WORK ORDER: Look through the records and copy each line with the string "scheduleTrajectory" in it.
*** MATERIAL FOR THIS TASK ***
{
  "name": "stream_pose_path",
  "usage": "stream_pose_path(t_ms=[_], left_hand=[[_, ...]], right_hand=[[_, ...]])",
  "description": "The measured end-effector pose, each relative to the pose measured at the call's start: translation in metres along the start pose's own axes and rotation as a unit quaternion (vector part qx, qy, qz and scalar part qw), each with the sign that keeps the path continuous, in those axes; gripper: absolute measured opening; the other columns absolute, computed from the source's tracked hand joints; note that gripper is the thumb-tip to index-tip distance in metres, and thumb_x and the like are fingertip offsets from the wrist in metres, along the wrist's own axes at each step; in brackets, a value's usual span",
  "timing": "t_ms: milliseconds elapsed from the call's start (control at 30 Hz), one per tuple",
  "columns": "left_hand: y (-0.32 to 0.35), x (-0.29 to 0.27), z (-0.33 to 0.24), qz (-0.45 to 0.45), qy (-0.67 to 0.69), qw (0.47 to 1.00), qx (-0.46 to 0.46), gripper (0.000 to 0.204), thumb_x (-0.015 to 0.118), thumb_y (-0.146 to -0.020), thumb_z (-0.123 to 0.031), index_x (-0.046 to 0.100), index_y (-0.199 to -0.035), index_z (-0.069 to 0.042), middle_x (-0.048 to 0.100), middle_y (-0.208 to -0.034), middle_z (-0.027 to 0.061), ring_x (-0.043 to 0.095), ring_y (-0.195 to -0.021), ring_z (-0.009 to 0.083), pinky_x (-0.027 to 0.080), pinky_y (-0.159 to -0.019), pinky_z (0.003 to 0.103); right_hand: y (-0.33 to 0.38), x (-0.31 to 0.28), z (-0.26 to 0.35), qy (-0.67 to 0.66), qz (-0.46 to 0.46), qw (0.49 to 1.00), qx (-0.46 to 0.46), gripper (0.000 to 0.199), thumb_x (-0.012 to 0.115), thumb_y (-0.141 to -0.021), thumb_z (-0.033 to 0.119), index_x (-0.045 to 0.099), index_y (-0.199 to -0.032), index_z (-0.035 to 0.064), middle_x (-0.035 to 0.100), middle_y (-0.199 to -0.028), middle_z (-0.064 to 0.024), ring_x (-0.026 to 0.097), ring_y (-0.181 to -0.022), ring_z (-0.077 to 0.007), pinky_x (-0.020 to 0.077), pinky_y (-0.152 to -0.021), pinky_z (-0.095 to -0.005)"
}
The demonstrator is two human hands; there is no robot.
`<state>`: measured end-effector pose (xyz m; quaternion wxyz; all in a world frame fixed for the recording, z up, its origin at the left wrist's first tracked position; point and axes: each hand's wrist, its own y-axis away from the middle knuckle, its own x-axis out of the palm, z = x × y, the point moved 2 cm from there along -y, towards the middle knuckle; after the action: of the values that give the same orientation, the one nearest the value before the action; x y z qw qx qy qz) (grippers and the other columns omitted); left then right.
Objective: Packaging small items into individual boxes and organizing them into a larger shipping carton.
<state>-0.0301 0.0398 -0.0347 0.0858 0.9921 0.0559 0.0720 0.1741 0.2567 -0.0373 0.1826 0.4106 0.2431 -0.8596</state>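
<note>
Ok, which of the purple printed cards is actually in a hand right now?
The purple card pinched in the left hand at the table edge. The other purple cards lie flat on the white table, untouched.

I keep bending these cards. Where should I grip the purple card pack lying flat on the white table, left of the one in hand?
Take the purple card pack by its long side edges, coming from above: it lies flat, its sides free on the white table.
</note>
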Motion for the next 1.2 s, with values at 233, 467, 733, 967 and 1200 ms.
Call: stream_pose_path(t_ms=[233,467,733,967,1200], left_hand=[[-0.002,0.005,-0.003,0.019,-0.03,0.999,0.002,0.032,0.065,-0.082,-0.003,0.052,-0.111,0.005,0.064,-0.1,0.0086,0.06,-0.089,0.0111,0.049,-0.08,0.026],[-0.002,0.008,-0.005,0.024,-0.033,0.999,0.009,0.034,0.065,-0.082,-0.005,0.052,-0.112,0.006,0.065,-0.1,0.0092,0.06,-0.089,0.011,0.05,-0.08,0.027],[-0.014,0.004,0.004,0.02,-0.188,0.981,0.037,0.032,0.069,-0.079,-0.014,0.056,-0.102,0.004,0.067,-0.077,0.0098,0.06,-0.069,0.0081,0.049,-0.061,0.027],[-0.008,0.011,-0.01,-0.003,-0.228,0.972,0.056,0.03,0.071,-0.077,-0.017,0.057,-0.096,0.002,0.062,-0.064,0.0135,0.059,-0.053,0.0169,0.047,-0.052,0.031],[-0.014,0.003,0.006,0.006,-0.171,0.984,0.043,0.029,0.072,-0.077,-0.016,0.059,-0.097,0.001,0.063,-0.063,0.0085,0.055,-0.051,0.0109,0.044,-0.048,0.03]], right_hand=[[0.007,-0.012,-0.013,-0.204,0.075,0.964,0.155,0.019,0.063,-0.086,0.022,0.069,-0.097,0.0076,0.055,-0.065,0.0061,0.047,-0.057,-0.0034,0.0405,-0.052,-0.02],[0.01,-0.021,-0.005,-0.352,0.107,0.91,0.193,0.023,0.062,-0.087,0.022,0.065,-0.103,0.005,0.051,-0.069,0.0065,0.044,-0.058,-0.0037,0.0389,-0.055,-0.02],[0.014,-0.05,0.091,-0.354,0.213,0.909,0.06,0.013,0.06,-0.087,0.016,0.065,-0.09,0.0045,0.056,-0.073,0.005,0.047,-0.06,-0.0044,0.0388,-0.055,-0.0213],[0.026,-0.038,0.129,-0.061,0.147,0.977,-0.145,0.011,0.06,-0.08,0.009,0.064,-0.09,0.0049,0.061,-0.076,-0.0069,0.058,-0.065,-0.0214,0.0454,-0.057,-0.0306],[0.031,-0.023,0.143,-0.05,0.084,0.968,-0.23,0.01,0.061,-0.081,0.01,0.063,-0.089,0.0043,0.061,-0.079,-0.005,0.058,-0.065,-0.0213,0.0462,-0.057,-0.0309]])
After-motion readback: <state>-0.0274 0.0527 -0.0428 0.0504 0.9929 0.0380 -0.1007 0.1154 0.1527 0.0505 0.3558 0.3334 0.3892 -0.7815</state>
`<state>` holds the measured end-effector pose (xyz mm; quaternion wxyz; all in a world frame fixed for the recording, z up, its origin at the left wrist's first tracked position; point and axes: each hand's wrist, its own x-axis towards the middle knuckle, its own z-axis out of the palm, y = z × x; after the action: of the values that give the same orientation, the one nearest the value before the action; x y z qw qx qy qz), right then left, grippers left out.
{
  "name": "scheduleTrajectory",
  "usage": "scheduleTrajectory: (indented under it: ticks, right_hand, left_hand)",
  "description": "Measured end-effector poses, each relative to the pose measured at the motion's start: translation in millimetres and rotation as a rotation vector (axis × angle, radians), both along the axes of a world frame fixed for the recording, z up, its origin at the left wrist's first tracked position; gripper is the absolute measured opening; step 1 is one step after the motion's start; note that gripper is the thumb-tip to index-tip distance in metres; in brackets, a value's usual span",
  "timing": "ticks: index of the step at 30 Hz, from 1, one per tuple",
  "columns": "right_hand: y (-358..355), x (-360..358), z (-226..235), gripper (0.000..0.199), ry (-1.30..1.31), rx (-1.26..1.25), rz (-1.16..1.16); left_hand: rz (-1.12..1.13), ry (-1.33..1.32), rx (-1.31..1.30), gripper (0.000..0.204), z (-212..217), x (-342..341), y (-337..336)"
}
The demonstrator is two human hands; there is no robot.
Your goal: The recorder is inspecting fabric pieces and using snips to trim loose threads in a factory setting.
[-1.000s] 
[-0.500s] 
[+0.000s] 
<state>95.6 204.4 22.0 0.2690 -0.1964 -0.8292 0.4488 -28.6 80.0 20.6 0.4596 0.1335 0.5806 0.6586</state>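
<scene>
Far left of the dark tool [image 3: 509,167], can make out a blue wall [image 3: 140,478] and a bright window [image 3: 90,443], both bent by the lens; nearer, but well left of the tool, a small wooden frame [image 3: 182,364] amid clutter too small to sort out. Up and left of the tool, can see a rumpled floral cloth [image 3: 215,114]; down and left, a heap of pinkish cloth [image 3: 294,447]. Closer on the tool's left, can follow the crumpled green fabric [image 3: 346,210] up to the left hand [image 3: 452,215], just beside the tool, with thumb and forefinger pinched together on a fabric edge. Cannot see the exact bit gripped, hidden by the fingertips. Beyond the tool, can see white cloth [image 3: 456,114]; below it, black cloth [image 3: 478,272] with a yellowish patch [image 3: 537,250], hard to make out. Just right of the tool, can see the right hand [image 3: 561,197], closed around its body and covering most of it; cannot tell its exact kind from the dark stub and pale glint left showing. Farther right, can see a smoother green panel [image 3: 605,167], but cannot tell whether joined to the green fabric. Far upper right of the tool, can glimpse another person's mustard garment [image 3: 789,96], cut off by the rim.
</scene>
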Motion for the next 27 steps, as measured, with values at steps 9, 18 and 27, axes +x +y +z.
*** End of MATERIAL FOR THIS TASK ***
SOLUTION FOR THIS EXERCISE:
  "name": "scheduleTrajectory",
  "usage": "scheduleTrajectory: (indented under it: ticks, right_hand, left_hand)",

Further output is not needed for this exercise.